Friday, April 18, 2025

The Age of Surveillance Capitalism by Shoshana Zuboff

  The irony of posting this online and advertising it via Facebook is already a significant problem—and I’m concerned that I’m succumbing to the “inevitabilism” of simply accepting exploitation at the hands of corporations, recognizing that they’ll use my information as they see fit. In The Age of Surveillance Capitalism by Shoshana Zuboff, she explores how corporate interests have established a system to exploit us for information. There’s the phrase that “if you’re not paying for it, you’re the product,” but Zuboff suggests that surveillance capitalism goes even further: not only does it render us and our information products, but it uses our information to modify our behaviours and enact corporate interests on the world.

The three guiding questions of The Age of Surveillance Capitalism are: who knows? Who decides? Who decides who decides? Those three questions are a mantra that repeats throughout the book. In every situation, we need to think about what information is out there, who decides how that information is collected and distributed, and who decides who decides to entrust with our data. It’s surveillance, data-driven capitalism all the way to the top and Zuboff outlines the different layers of how we are consistently categorized.


In the book, there is a broad overview of data surveillance and, I’d say, it reads as a little repetitive. The big picture is not exactly revolutionary: we all know that we’re being spied on constantly. What I would like to hear more about is how to resist. What are the precedents we have to look to for how to prevent exploitation by corporations and resist their manipulation.


Where The Age of Surveillance Capitalism shines is in the examination of specific egregious actions by corporations. If you ever needed a reason to hate Google, one of the most resonant anecdotes from the book is about Google Earth. When Google Earth and Street View were taking off, there were a number of controversies, including them being blamed for aiding in a deadly terrorist attack in Mumbai. The Google representative “cleverly equated any resistance to Google’s incursions with the anti-freedom of expression interests of authoritarian governments and their closed information societies.” Resistance, though, persisted. The citizens of Broughton, a small village in England, blocked a street view car that tried to breach the village perimeter. It was an “unwelcome intrusion. Privacy International then submitted a complaint to the U.K. authority, “citing more than 200 reports from people who were identifiable on street view images and demanded that the service be suspended.” The Google rep defended the use of Google’s street view and said that their information was good for the economy and good for people as individuals. He voiced the classic defence that “it’s about giving people about powerful information so that they can make better choices.” 


Zuboff offers the counterpoint: “the firm wants to enable people to make better choices, but not if those choices impede Google’s own imperatives.” She continues, “Google’s ideal society is a population of distant users, not a citizenry.
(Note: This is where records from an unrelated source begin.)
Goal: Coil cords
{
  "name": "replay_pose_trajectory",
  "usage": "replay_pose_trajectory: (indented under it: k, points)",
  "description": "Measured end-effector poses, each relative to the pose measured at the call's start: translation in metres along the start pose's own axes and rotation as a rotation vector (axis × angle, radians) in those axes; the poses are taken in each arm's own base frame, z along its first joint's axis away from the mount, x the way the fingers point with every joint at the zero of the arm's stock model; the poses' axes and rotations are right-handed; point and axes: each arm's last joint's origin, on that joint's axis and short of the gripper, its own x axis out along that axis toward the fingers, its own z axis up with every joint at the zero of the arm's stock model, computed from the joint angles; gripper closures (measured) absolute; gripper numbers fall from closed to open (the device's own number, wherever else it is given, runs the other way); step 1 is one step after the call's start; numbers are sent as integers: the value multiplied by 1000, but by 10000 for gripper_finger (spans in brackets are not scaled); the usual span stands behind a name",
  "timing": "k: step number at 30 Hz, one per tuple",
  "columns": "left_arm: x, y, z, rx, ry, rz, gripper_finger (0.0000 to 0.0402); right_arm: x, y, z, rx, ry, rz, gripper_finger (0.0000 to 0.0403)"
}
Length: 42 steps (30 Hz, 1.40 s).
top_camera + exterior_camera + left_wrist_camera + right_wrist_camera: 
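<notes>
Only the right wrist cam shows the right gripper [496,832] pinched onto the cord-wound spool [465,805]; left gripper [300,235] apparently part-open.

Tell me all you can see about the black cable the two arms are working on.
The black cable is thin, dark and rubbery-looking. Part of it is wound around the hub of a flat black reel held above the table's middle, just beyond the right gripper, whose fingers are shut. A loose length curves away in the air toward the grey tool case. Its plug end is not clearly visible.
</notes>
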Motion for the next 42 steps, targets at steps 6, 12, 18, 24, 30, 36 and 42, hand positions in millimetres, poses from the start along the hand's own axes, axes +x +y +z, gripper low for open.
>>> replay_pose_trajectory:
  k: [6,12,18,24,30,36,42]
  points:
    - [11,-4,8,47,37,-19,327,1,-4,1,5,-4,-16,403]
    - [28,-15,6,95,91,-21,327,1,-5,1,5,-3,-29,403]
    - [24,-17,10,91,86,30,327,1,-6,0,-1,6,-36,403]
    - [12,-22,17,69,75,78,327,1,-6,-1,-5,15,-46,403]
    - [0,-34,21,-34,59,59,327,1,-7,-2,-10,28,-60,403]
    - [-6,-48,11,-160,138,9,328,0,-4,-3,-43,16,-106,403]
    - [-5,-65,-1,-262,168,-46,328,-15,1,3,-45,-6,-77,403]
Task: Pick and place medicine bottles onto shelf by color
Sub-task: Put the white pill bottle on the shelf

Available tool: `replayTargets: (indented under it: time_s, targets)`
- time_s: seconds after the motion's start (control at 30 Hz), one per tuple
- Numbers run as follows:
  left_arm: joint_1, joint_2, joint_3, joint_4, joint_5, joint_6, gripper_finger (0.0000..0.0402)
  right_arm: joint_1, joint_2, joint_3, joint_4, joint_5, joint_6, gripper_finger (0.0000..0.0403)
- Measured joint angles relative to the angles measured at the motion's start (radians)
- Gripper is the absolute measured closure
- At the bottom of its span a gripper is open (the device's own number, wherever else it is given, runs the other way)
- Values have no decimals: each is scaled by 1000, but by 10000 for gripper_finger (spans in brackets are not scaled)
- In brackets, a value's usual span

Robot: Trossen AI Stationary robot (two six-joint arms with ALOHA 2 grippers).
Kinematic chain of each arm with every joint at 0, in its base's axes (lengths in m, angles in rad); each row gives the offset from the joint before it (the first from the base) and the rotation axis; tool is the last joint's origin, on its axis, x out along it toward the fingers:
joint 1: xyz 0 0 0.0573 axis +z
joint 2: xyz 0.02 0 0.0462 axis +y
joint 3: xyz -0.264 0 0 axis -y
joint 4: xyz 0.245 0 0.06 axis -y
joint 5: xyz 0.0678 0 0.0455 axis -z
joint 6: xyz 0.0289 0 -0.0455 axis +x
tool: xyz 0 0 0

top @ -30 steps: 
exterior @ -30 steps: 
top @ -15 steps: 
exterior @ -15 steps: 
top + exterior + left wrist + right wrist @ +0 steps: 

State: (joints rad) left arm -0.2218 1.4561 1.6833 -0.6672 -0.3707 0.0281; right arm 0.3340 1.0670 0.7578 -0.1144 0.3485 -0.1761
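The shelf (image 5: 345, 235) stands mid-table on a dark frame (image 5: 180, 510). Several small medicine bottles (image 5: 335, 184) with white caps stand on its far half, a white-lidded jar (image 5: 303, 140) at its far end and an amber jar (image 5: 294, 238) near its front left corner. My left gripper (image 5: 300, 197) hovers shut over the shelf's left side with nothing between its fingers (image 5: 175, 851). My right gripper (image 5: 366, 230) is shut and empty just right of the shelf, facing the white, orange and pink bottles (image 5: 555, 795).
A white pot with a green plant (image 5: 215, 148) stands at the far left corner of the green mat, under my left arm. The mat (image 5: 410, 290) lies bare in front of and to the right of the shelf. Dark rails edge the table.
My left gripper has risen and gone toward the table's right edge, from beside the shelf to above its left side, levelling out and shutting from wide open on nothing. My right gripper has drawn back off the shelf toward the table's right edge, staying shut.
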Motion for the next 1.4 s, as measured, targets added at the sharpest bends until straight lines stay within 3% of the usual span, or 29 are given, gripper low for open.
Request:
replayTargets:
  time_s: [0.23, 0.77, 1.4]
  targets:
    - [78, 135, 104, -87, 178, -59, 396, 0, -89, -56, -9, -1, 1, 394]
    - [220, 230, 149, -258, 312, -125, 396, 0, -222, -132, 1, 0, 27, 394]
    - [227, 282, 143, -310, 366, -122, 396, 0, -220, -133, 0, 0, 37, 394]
It idealizes people who are informed, but only in the ways that the corporation chooses. It means for us to be docile, harmonious, and, above all, grateful.” It’s a poignant phrase that returns to the questions: who knows? who decides? who decides who decides? Essentially, it’s all about what information corporations want us to have—and we see that all across politics. Which platforms offer which information? How do TikTok, Facebook, Twitter, and so on, decide what to show you? It’s the classic problem of the subaltern speaking: can we ever actually hear the voice of others? There always seems to be a barrier there.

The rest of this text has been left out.